The first time I heard about Matt Latterell, it had to do with local group Zoo Animal, a band that he now plays in regularly. After acquiring a copy of his second album Life On Land, I gave it a listen. I was into it immediately. The music pulled me in, and I didn’t want it to let me go.
Real good music, makes you feel something almost immediately. Discovery and the process of listening are like falling in love or becoming great friends with someone. Except it’s not real, and I had never met Matt, and didn’t know him. It was his music, but it had a definite emotional connection.
Of course I became friends with Latterell on Facebook, to track his music making, I noticed when he had moved to St. Cloud and was wondering when he would have some new music out. The story of the time between Life On Land and his new album Phase and Field is covered in detail this City Pages Article that came out a few days ago.
Latterell writes a ton of songs, and it comes easily to him to bang them out. Then comes a process of selection. “Make time, write a lot, throw most of it away. I’m getting better and better at being appropriately ruthless about it” said, Latterell.
While it’s easy to say inspiration comes from life experiences and daily challenges. Any songwriter or writer knows that you tend to take those ideas and emotions to different levels of embellishment. Latterell admits there are certain inspirations, “Sure. But it’s all coated in fantasy, and filtered through a superficial knowledge of philosophy.”.
The recording process can be an arduous task for some musicians, and while Latterell took on most recording duties himself, he did have some help. “There aren’t many high-fives. I need to be comfortable, and I’m self-conscious about putting others through my shit. My collaboration with Eric Martin (engineer) was very compatible” said, Latterell.
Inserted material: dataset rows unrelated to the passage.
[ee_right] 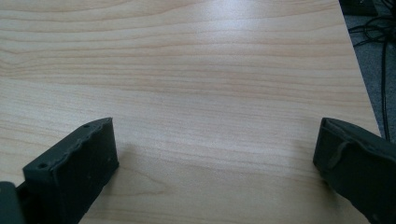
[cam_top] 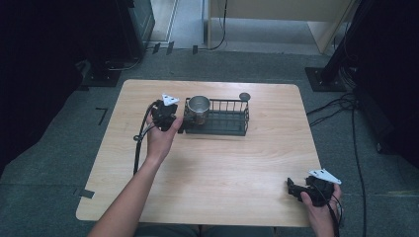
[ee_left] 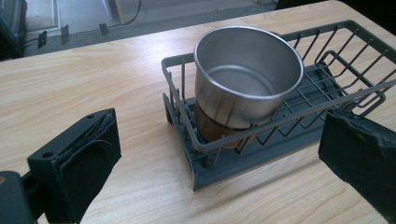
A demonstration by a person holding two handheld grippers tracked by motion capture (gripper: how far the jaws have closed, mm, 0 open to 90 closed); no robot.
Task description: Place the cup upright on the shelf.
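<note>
Standing inside wire rack (ee_left: pixel 280 116), steel cup (ee_left: pixel 247 74) faces spread left tool (ee_left: pixel 219 158).

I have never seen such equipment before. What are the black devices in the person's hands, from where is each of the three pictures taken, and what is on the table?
No robot here: a person holds a hand-operated two-jaw gripper in each hand. The high view comes from a fixed camera above the table. The other two pictures come from small cameras riding on each gripper, looking along its black jaws.

On the wooden table stands a dark wire rack with a metal cup upright in its left end. The left gripper is at that end of the rack, jaws open, holding nothing. The right gripper is near the table's front right corner, also open and empty, with bare wood in front of it.
</note>
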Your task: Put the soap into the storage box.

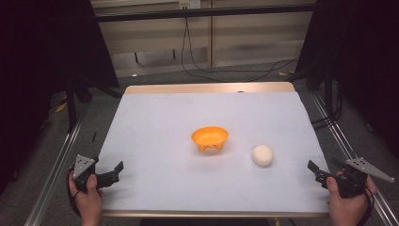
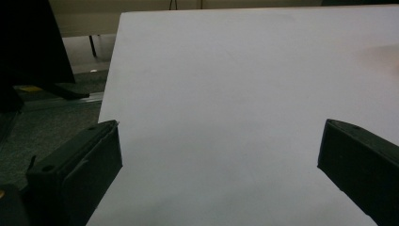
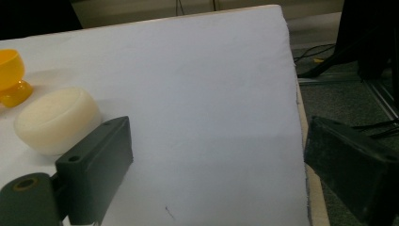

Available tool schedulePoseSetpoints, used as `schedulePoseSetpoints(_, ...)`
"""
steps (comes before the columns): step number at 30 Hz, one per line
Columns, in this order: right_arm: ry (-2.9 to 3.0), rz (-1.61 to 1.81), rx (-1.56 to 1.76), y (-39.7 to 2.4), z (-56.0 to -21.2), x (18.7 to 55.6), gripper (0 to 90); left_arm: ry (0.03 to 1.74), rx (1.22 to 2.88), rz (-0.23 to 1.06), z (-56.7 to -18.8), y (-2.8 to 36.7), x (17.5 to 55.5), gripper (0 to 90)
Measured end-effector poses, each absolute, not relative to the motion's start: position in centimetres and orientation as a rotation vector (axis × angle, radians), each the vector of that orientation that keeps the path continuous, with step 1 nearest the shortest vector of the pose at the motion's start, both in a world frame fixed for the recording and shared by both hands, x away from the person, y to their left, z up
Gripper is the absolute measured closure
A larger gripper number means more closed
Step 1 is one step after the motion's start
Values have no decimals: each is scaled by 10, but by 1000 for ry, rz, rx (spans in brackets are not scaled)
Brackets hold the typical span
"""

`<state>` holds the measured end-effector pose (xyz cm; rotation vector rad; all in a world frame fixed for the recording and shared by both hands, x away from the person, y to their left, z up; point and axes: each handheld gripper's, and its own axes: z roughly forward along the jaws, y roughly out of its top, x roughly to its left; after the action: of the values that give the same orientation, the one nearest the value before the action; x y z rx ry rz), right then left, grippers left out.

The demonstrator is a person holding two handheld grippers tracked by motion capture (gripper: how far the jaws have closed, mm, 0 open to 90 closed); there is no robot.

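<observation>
Lab-type recording bay, as shown by: table (image 1: 141, 141) covered w/ plain white sheet, set betw. metal floor rails (image 1: 51, 174); dark curtains (image 1: 42, 47) hung at both sides; loose black cables (image 1: 197, 66) trailed over grey carpet (image 1: 155, 77); wall socket (image 1: 189, 4) mounted at rear.
</observation>
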<state>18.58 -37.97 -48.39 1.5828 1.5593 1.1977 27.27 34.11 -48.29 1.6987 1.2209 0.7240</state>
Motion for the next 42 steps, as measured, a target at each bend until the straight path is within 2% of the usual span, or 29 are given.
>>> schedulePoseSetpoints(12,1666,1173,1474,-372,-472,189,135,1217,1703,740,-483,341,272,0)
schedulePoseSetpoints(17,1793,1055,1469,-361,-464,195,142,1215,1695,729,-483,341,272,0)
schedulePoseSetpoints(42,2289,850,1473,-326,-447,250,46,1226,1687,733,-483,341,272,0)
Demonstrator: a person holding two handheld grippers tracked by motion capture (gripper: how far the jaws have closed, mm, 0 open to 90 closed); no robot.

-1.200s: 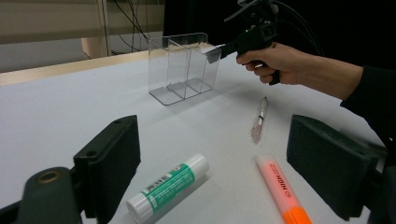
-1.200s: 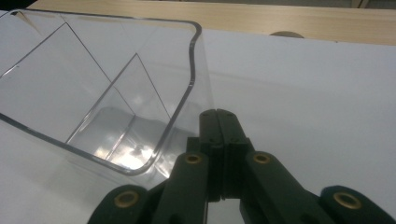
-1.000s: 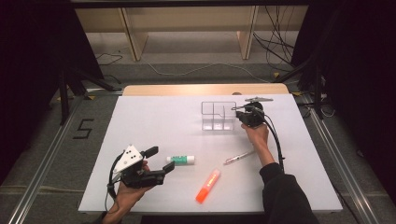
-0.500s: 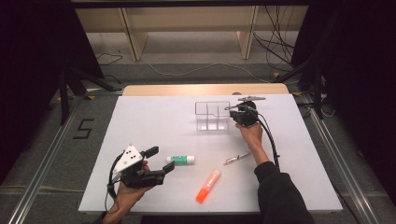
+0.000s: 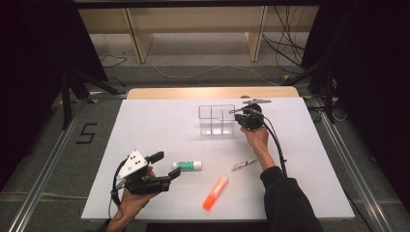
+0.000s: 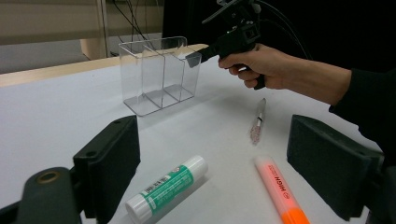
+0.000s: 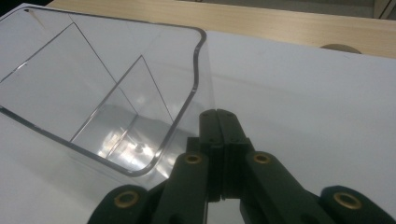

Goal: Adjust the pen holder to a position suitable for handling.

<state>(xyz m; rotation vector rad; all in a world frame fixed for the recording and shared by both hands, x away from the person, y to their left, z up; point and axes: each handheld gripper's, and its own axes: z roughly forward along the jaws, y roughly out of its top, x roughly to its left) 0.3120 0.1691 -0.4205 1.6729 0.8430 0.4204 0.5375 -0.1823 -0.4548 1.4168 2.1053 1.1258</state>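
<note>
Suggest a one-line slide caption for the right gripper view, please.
Right gripper, jaws shut, pressed against the clear organizer.

The clear organiser (image 5: pixel 217 119) stands on the tabletop (image 5: pixel 159 125) toward its far edge. The right gripper (image 5: pixel 237 112) has its closed jaws against the organiser's right wall, tips touching or just beside it near the rim; from those jaws, the compartments lie ahead and to the left. The left gripper (image 5: pixel 167 166) rests at the near left, jaws spread. Just ahead of them, between the two, lies the glue stick (image 6: pixel 166 189). The highlighter (image 6: pixel 280 189) lies beside the right-hand jaw, nearer the front edge. The pen (image 6: pixel 258 120) lies farther ahead, between highlighter and organiser, well apart from it.
</note>
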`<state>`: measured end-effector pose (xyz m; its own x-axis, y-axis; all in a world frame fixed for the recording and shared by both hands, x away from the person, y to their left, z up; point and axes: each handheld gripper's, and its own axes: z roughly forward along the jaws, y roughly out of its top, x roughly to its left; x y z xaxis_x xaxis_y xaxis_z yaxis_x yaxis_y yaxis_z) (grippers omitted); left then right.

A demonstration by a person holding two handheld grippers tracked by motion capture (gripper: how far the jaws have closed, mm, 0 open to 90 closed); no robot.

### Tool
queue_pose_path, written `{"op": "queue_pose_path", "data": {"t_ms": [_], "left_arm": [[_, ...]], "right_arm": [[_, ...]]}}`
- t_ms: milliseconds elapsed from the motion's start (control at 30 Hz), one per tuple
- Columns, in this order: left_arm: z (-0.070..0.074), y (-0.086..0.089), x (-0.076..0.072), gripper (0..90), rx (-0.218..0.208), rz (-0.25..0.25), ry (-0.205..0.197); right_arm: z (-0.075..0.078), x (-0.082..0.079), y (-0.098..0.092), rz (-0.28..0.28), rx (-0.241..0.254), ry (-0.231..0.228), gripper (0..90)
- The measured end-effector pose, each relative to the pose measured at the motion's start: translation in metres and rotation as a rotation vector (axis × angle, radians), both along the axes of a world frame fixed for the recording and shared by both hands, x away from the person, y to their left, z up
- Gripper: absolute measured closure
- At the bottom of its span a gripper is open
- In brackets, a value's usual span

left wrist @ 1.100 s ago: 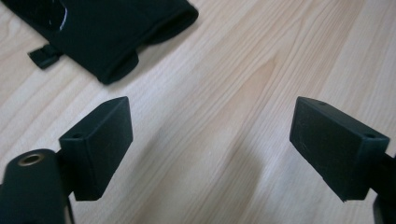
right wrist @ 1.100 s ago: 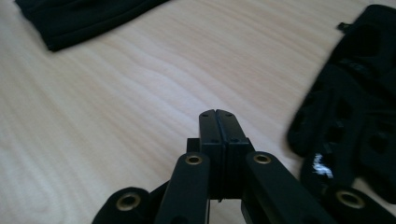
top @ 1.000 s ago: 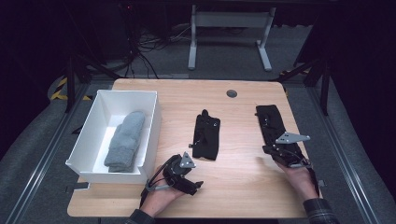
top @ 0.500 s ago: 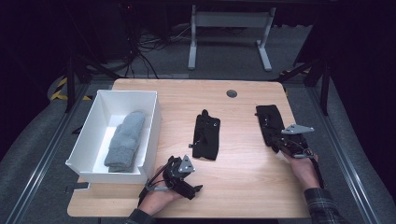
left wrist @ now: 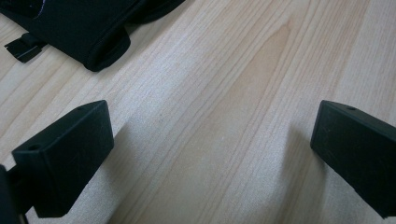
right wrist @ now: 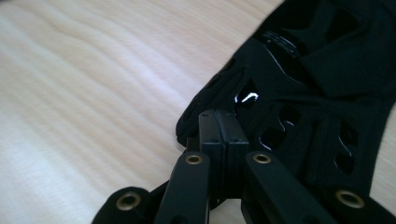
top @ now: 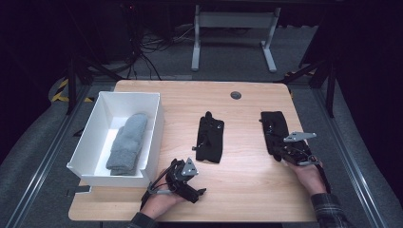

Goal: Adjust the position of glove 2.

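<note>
— Black fabric everywhere. What is the right tool (top: 280, 153) doing?

— Its jaws are pressed flat together at the near end of the right-hand black glove (top: 274, 129). In the right gripper view the closed tool (right wrist: 223, 122) sits against the glove's (right wrist: 299, 93) near edge; I cannot tell whether any cloth is pinched between the jaws.

— And where does that glove lie?

— Flat on the wooden counter (top: 247, 190), near its right edge, lengthwise away from the person.

— The left tool (top: 192, 187)?

— Low over the front of the counter, just beside the near right corner of the white box (top: 90, 142). Its jaws have just been opening and now stand wide apart with only bare wood between them; the left gripper view shows the tool (left wrist: 212, 149) that way.

— Anything near it?

— A second black glove (top: 210, 138) lies mid-counter, apart from the left tool; its edge shows at the top of the left gripper view (left wrist: 84, 28).

— And in the box?

— A grey mitten (top: 127, 142), lying lengthwise on the floor of the box.

— The hands?

— The left hand (top: 161, 202) and the right hand (top: 309, 173) each come in from the near edge, holding their tools.
</note>
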<state>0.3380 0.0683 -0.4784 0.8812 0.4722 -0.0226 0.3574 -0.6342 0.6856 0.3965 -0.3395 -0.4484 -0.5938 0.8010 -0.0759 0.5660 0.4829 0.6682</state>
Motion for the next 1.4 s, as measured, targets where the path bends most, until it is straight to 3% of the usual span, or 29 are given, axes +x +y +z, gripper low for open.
{"op": "queue_pose_path", "data": {"t_ms": [300, 700, 1100, 1233, 1400], "left_arm": [[0.000, 0.000, 0.000, 0.0, 0.001, -0.001, -0.001], [0.000, 0.000, 0.000, 0.1, -0.002, -0.005, -0.002], [0.000, 0.000, 0.000, 0.1, -0.002, -0.005, -0.001], [0.000, 0.000, 0.000, 0.1, -0.002, -0.005, -0.002], [0.000, 0.000, 0.000, 0.1, -0.004, -0.005, -0.001]], "right_arm": [[-0.001, -0.018, 0.024, 0.116, 0.033, 0.031, 90.0], [-0.002, -0.038, 0.083, 0.315, 0.036, 0.060, 90.0], [-0.004, -0.052, 0.124, 0.448, 0.046, 0.068, 90.0], [0.001, -0.052, 0.125, 0.462, 0.058, 0.038, 90.0], [0.014, -0.032, 0.098, 0.362, 0.052, -0.023, 90.0]]}}
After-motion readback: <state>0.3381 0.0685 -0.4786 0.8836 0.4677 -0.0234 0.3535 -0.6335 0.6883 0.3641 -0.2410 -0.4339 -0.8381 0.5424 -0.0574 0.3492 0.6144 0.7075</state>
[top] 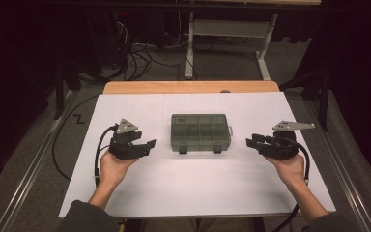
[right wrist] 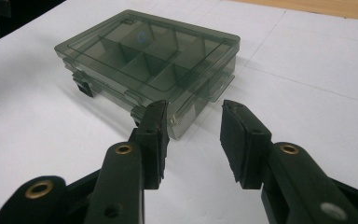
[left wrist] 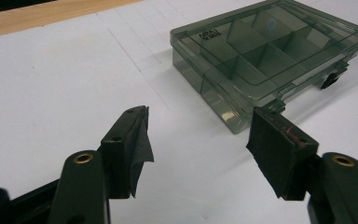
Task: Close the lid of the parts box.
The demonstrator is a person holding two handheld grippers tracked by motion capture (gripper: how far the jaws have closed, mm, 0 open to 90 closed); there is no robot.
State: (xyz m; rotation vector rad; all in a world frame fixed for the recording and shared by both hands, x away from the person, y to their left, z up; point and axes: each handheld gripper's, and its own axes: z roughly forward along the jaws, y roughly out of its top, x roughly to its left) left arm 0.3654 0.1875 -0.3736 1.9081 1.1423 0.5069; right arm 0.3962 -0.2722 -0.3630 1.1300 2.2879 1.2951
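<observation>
A smoky-green see-through compartment box (top: 201, 132) lies shut in the middle of the white table sheet (top: 198, 193), with two dark latches on its near side. Inner dividers show through the lid of the box (left wrist: 265, 56). My left gripper (top: 149, 144) is held to the left of the box, jaws pointing at it, open and empty (left wrist: 198, 140). My right gripper (top: 249, 140) is held to the right of the box, also pointing at it, jaws apart with nothing between them (right wrist: 195, 135). The box (right wrist: 149, 60) lies just beyond the right jaws.
A wooden table edge (top: 191, 87) runs along the far side of the sheet. Behind it stand a white frame (top: 229, 34) and loose cables (top: 135, 58) on the floor. Metal rails (top: 29, 169) flank the table.
</observation>
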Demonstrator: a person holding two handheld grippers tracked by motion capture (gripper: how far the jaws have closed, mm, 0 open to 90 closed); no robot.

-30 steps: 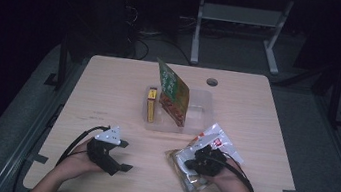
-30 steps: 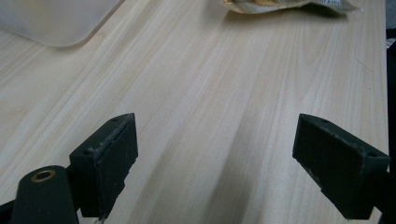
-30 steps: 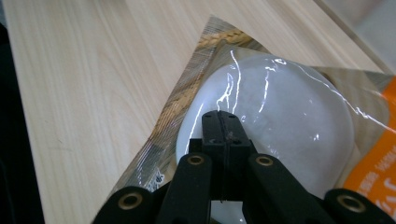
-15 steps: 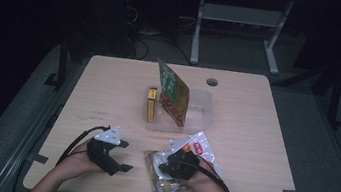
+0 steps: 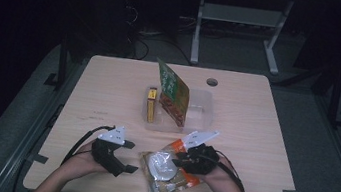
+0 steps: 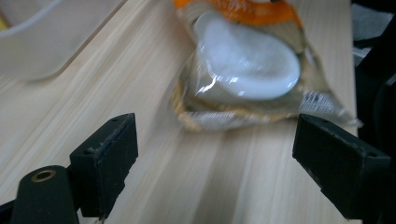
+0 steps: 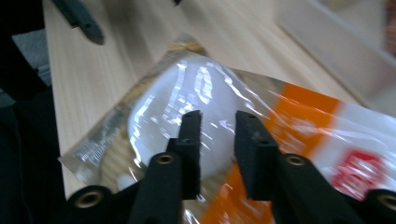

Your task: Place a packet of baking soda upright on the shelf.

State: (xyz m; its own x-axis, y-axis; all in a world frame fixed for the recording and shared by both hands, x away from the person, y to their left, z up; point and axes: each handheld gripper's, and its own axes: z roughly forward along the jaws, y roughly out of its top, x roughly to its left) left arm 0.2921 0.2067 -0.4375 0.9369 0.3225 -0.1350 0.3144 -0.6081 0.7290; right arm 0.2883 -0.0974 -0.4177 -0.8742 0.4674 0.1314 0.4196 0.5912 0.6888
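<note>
On the desk, near edge: inspection of one moment, items listed by size.
Desk [image 5: 256, 118]: pale wood top, carries everything below.
Clear tray [image 5: 200, 111]: sits mid-desk, well beyond both hands; a green printed packet [image 5: 173, 92] leans upright in it, a slim yellow box [image 5: 151, 105] stands at its left side.
Snack pouch [image 5: 166, 172]: lies flat at the near edge between the two hands; clear film with an orange band, a round white piece visible inside [image 6: 247, 58].
Right gripper [image 5: 188, 160]: over the pouch's right part. Jaws have just been opening and now stand at a narrow gap; from the right gripper view they hover above the film [image 7: 187, 93] with nothing pinched between them.
Left gripper [image 5: 124, 164]: just left of the pouch, not touching it. Jaws wide, framing the pouch's end from the left gripper view, nothing held.
Handling, judged: light, soft, crinkly and slippery film; contents likely brittle, so a hard squeeze over the white disc risks crushing.
Hold point, judged: the flat sealed edge or a corner, clear of the disc.
</note>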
The final songs that came from that recording are lush and beautiful, this summer I had stumbled upon this video of Latterell playing at Art-A-Whirl. I was excited it was a song that would be on an upcoming new album. The Song “Blanket Town” has an amazing arrangement on the new album, but live and more stripped down it sounds amazing as well.
“I favor songs I can deliver with just a folk guitar. I’m not a perfectionist with live arrangements” said Latterell when asked about crafting songs in the studio that he will eventually play live.
There are many things to like about this new album, and while there are some influences heard, Latterell seems to have come into his own. When asked about his influences he mentions a local band. “Dark Dark Dark. Their songwriting is second-to-none, and they’ve got impeccable taste. They never demeaned the craft. Nona’s voice is supernatural.”
On the fringes of the local scene, slowly moving inward and creating something we all can enjoy, Latterell always seems busy and working on multiple projects. His main concentration is getting this new album out and playing the release show, and then those other projects and, of course, a new album hopefully sooner than later will grace us with its presence.
At the end of every interview, I always ask if there is a piece of advice about anything, what would it be. Latterell came back with a piece of advice that maybe we all should heed. “Be skeptical of advice.” My advice to all of you is to check out this new album, see Latterell live. Don’t be skeptical, and enjoy his music like I have been.